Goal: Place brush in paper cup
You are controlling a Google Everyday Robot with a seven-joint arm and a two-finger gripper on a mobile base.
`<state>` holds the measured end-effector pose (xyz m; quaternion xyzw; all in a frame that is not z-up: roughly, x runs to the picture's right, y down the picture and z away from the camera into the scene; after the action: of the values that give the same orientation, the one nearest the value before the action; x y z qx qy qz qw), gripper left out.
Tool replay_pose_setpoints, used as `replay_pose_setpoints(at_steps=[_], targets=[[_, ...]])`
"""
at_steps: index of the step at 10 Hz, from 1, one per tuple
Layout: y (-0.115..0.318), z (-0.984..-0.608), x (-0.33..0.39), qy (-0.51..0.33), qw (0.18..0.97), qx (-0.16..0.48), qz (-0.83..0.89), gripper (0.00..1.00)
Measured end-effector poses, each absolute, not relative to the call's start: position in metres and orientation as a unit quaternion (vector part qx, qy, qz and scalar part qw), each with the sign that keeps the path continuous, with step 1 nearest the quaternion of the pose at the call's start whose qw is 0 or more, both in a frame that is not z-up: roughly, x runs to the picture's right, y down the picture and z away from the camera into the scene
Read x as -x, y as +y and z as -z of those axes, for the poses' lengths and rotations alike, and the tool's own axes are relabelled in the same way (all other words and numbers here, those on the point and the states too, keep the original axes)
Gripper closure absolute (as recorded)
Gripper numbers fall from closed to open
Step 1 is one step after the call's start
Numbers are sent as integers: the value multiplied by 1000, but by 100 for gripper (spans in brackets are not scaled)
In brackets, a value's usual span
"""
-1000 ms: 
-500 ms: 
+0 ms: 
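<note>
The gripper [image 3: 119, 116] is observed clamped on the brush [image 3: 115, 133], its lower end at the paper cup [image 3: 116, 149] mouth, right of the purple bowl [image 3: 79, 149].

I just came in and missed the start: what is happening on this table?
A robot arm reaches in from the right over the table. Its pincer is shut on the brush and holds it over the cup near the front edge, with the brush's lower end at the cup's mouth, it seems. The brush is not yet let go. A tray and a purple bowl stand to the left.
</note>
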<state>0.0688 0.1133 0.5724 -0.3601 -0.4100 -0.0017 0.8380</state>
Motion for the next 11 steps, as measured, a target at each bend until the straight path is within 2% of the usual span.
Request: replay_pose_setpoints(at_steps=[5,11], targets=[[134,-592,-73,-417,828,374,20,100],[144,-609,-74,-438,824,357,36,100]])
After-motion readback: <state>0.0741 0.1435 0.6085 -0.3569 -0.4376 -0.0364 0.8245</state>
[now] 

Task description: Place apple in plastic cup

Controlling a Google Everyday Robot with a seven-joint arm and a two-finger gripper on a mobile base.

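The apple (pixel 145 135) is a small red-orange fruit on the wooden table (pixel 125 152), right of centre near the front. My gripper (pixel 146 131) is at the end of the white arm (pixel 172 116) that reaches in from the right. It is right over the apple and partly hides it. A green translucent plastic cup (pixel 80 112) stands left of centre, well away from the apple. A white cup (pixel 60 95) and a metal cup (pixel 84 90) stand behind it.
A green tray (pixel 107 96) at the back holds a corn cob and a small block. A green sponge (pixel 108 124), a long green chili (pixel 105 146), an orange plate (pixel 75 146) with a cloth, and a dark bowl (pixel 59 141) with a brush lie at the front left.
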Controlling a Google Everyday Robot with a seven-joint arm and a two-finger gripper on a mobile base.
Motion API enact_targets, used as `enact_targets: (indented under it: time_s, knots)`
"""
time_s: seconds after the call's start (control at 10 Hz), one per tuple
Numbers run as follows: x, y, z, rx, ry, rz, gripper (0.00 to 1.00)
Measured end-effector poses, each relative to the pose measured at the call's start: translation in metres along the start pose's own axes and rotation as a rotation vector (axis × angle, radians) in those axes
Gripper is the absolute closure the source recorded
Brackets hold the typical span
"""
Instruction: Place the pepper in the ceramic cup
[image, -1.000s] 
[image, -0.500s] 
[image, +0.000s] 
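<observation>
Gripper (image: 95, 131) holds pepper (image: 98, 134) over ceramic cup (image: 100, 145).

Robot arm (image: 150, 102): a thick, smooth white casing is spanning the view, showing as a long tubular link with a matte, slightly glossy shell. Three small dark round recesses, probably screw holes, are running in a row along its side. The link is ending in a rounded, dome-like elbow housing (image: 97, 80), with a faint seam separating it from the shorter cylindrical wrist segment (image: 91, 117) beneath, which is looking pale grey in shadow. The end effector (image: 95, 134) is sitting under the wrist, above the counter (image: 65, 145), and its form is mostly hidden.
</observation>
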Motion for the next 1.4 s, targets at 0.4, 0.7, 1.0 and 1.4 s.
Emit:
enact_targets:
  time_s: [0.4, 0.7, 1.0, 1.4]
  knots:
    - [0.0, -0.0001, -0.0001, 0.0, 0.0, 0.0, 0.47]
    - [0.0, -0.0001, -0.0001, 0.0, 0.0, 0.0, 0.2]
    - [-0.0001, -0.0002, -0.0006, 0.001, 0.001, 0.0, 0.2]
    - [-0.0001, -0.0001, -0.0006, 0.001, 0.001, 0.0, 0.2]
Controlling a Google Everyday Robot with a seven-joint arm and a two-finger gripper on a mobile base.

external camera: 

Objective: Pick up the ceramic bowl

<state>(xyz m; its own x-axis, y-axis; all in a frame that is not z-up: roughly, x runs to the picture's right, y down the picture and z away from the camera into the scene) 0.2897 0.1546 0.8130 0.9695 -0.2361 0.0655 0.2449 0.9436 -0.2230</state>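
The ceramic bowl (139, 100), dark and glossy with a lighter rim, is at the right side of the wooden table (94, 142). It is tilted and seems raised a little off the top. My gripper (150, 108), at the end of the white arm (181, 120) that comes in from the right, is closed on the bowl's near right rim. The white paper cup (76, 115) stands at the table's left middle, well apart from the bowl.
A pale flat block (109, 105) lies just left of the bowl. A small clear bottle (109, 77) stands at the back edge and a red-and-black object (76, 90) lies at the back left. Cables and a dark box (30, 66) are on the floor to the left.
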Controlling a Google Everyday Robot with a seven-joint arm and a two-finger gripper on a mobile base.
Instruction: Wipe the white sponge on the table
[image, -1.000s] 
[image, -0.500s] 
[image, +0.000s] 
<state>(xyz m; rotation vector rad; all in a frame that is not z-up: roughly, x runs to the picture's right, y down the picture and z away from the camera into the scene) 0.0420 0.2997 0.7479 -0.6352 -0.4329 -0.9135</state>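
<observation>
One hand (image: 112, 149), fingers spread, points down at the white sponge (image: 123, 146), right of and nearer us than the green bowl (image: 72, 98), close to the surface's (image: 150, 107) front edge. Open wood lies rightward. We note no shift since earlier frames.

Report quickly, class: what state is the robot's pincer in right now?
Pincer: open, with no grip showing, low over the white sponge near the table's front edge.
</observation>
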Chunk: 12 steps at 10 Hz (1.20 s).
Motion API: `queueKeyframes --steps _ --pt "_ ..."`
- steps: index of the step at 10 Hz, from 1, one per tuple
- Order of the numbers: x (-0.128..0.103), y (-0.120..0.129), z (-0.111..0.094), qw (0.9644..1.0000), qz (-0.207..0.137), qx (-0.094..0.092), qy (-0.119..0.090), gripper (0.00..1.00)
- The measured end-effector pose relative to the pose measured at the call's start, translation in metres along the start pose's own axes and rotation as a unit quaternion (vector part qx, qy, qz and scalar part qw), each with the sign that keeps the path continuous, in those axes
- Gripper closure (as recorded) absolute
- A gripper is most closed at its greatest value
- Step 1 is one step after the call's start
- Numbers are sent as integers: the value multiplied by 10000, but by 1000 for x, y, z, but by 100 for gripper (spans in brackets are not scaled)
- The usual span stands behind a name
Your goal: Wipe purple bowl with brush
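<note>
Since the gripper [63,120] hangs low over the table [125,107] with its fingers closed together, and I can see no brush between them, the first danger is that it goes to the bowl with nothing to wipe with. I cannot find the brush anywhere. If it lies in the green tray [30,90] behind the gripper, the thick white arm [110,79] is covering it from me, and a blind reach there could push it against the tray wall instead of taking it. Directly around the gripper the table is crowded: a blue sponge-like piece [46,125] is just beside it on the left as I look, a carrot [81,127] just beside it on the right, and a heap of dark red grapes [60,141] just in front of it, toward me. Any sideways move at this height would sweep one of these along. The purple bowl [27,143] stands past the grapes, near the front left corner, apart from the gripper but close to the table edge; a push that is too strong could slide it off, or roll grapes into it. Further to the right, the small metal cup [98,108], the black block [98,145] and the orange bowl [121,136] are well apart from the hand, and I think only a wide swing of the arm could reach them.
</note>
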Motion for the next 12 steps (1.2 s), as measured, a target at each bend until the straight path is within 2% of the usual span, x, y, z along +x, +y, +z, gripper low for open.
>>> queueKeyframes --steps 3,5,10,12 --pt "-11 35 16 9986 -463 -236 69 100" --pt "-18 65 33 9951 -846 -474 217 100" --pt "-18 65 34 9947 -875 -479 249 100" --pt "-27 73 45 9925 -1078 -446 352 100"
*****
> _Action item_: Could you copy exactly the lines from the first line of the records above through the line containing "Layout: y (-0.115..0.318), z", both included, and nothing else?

> _Written reply_:
Goal: Place brush in paper cup
You are controlling a Google Everyday Robot with a seven-joint arm and a two-finger gripper on a mobile base.
`<state>` holds the measured end-effector pose (xyz m; quaternion xyzw; all in a frame that is not z-up: roughly, x runs to the picture's right, y down the picture and z away from the camera into the scene; after the action: of the values that give the same orientation, the one nearest the value before the action; x y z qx qy qz qw), gripper left out.
Tool replay_pose_setpoints, used as `replay_pose_setpoints(at_steps=[_], targets=[[_, ...]])`
"""
at_steps: index of the step at 10 Hz, from 1, one per tuple
Layout: y (-0.115..0.318), z (-0.984..-0.608), x (-0.33..0.39), qy (-0.51..0.33), qw (0.18..0.97), qx (-0.16..0.48), qz (-0.83..0.89), gripper (0.00..1.00)

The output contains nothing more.